Just curious (this is just out of curiosity, it’s not urgent or anything)…
If a cat goes into labor, has kittens, then comes out of labor, can it go back into labor later on if there are some kittens that didn’t come out of it the first time?
And if not, can a veterinarian induce labor after a cat has already been in labor?
If yes to either, are such capabilities common among all mammalian species?
If there are still kittens inside, labor never really “ended”. It got stalled, for a variety of reasons.
Once the process starts, it doesn’t (physiologically) ends until everything is out of the uterus. If there are still kittens (or pups, or calves, or lambs, etc.) in the uterus, and it stops (for any reason), this is not exactly “normal”.
In many cases where it got stalled, yes, a veterinarian is trained to deal with this, and either help reinduce labor with drugs, or do a c-section, or just pull the animal out (large animals).

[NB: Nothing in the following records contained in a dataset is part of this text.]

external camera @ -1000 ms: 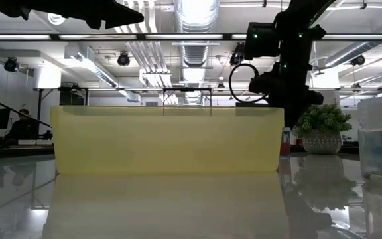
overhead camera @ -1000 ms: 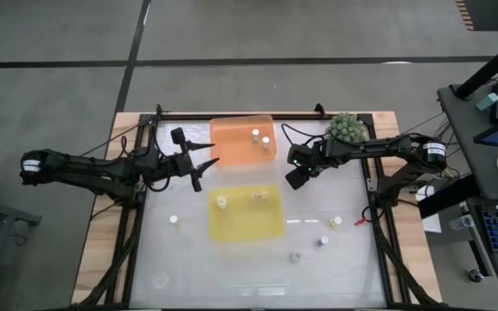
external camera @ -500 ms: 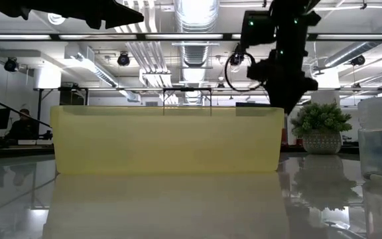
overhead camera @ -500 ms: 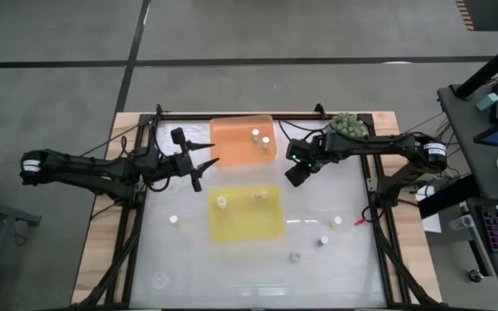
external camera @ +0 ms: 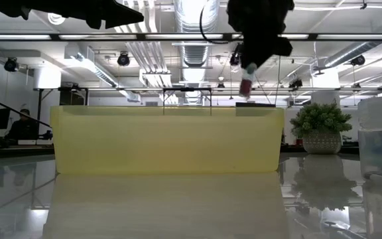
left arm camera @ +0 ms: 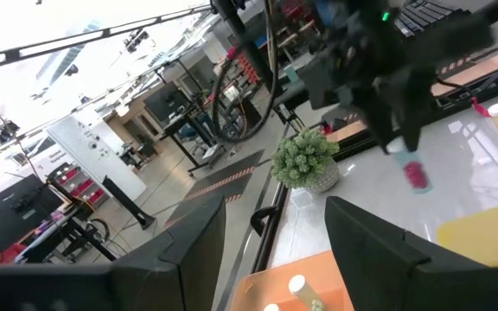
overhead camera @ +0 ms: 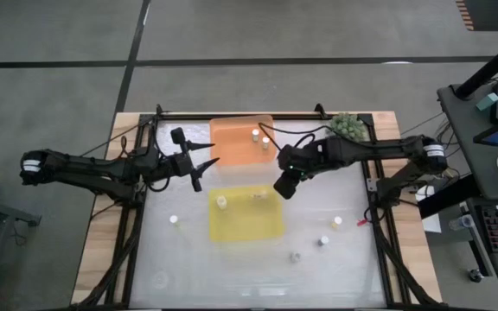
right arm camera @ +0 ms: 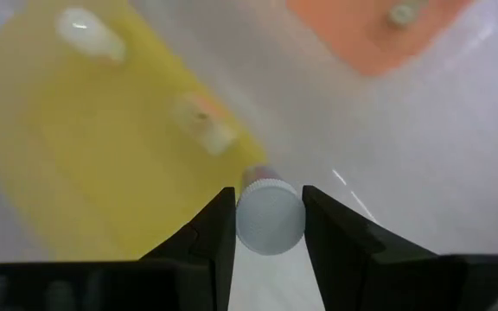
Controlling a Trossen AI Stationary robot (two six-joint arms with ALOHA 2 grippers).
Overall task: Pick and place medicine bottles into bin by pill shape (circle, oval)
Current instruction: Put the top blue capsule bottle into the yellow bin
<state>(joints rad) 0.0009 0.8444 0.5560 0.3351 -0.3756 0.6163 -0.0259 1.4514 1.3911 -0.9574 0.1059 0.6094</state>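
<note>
My right gripper [overhead camera: 284, 185] hangs above the table beside the yellow bin's [overhead camera: 246, 213] far right corner, shut on a small medicine bottle [external camera: 246, 83] with a white cap and red pills. The low view shows the bottle high above the yellow bin's wall [external camera: 168, 139]. My left gripper [overhead camera: 204, 165] waits open in the air, left of the orange bin [overhead camera: 236, 142]. Two bottles [overhead camera: 260, 138] stand in the orange bin. Two more [overhead camera: 221, 202] are in the yellow one. Several bottles stand loose on the table [overhead camera: 324, 241]. My right gripper pinches the bottle just under its white cap [right arm camera: 269, 217] between its two fingers [right arm camera: 218, 226], one on each side. The fingers slant down from the table's right side. The bottle hangs below them, cap uppermost, slightly tilted and lifted clear of the table.
A green spiky plant ball [overhead camera: 346, 126] sits at the far right corner. One loose bottle [overhead camera: 173, 219] stands left of the yellow bin. Others [overhead camera: 336, 222] stand on the near right. Black frame rails [overhead camera: 375, 216] run along the table's sides.
My right gripper has risen well above the table with the bottle and swung toward the table's left, ending by the yellow bin's far right corner. It has rolled a little as it went. The bottle stays in its fingers.
</note>
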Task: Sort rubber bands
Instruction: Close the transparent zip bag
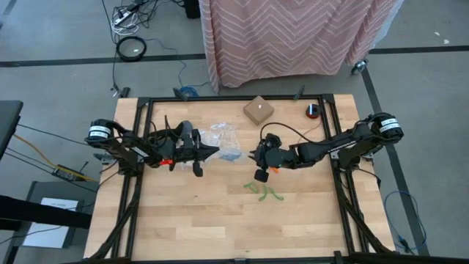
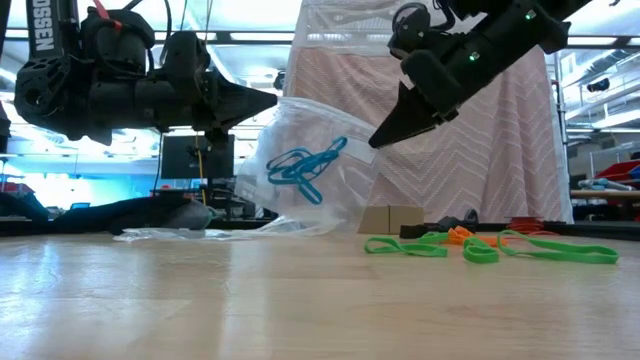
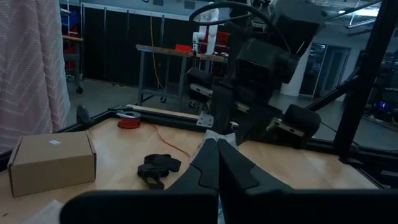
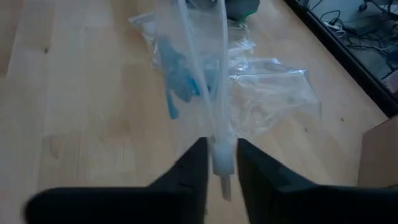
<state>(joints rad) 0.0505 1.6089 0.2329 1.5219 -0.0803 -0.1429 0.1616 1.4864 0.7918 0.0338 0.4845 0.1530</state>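
Bag (image 2: 315,180) edge pinched between both grippers' jaws.

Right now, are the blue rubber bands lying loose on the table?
No, the blue rubber bands sit inside a clear zip bag held up above the table between the left gripper and right gripper.

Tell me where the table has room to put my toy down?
The near table boards, below the green rubber bands, are bare, and so is the far-left corner beside the cardboard box. The middle is crowded: both arms hold up a clear bag there, with more bags underneath.
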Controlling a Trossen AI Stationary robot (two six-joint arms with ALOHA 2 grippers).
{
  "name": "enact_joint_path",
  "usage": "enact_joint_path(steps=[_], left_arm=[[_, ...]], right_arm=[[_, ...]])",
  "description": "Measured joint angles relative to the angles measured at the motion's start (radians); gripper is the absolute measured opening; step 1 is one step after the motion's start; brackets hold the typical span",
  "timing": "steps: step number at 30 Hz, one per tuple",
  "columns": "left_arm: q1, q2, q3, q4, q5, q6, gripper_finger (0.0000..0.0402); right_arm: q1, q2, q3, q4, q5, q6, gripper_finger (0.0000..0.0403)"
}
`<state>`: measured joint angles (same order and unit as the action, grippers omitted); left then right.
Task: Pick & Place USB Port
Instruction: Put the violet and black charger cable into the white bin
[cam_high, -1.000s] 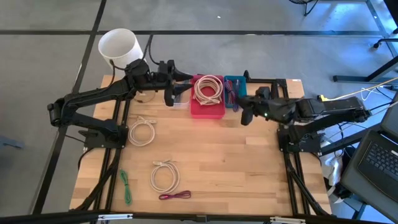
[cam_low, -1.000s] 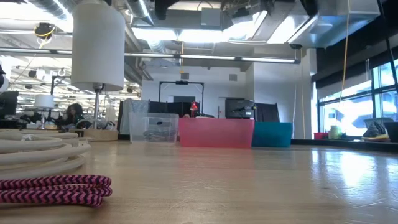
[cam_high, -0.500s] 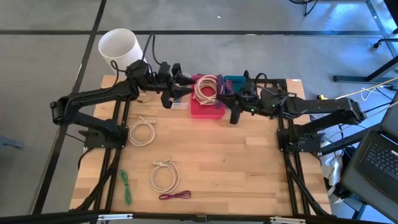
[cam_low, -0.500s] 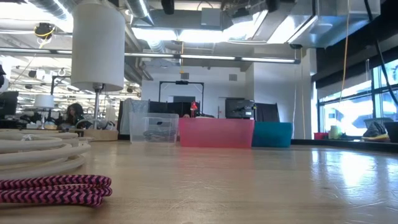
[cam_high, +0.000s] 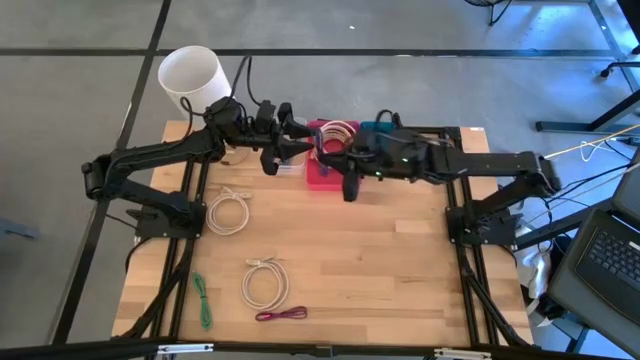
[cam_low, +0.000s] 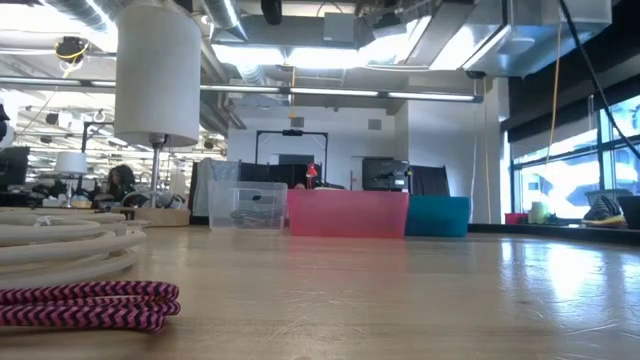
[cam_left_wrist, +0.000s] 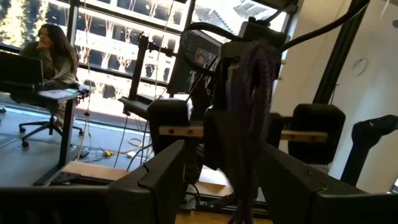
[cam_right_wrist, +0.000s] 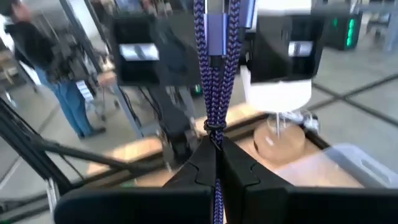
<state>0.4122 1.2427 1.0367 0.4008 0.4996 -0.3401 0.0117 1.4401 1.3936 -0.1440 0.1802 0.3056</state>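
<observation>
A blue-purple braided cable bundle (cam_right_wrist: 215, 74) is held by my right gripper (cam_high: 325, 152), which is shut on it above the pink bin (cam_high: 322, 178). My left gripper (cam_high: 298, 143) faces it from the table's left, level and open. In the left wrist view the cable (cam_left_wrist: 247, 106) shows between my left fingers (cam_left_wrist: 163, 176), a little beyond their tips and not touching them. My right gripper pinches the cable bundle between its two fingers, just below the bundle's tie (cam_right_wrist: 214, 127). The fingers (cam_right_wrist: 191, 168) come in level from the table's right. Several strands lie side by side in the hold. The bundle runs on past the fingertips, clear of table and bins.
A clear bin (cam_high: 290, 163), the pink bin holding a white coiled cable (cam_high: 340, 133), and a teal bin (cam_high: 378, 130) stand at the far edge. A white cup (cam_high: 190, 74) stands far left. Two white coils (cam_high: 228, 211) (cam_high: 265, 283), a green cable (cam_high: 203, 300) and a magenta cable (cam_high: 282, 314) lie on the table.
My right gripper has carried the cable toward the table's left, from beside the teal bin to over the pink bin, close to my left gripper. My left gripper has reached slightly toward the table's right.
</observation>
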Motion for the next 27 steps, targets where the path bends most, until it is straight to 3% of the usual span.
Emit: enact_joint_path(steps=[5, 27], left_arm=[[0.0, -0.002, 0.0, 0.001, 0.018, -0.006, 0.0185], [0.0, -0.001, 0.0, 0.0, 0.053, -0.004, 0.0175]], right_arm=[[-0.016, 0.058, 0.068, -0.037, -0.054, -0.026, 0.0], [-0.075, 0.065, 0.071, -0.032, -0.103, -0.063, 0.0]])
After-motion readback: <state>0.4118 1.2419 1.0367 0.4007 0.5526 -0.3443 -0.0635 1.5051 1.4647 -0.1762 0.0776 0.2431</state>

Just like in human labor, in the other mammals labor has different stages, and labor can get stalled in different stages (but IIRC, usually in what would correspond to stage 2 in humans?). So the mom animal never got “out of labor”, she was just stalled in one stage and never finished it. So when the kitten (or pup, or lamb, calf, etc.) comes out, the mom is not necessarily going through all the stages of labor again, but finishing the stalled stage.
Not a cat owner, but one of my bitches always went through a protracted (3-4 hour) rest period halfway through whelping. She averaged 4-5 pups, and almost always the first three came right out, then the rest.
The first time we bundled her off to the vet after about two hours, she calmly resumed as soon as we arrived at the vets. (I do mean the moment we stepped throught he door, LOL!)
After that we just let her have a rest, some water and ice cream, and she was back off to the races later in the day. None of the pups ever showed signs of suffering from it.
I read that cats typically have a substantial pause during labor.
The books says that theories are that in case a predator eats the first batch, the second will survive, or maybe it’s just because the feline uterus is double-lobed. In any case, “don’t count your kittens until morning.”
I think Malleus, et al, got the main reason: the cat uterus is shaped like a “Y,” often called a “bi-horned” uterus. If there are two amniotic sacs, and only one breaks, then those kittens will be delivered. The other sac might break a day or two later, with subsequent delivery.
I don’t think the interval between the two deliveries would be very long, though. You aren’t talking weeks.
~VOW
There are recorded cases in humans where twins that are born with major pauses (like several hours) between them. Enough that they have different birthdays, and not just by a few minutes after midnight.
I believe in humans it is possible for twins or other multiples to be born days apart, which would seem to indicate 2 separate ‘labors’. Not sure about kitty.
The Y-shaped uterus is not unique to cats, and found in various animal species.
While in some species the fetuses may share some of the outside placental membranes/blood circulation with the littermates (cattle, for example), the amnionic sac (the innermost one) tends to be one per fetus. There are multiple kittens not because the egg split into two different fetuses, but simply because the queen released multiple eggs at the same time that were fertilized by sperm.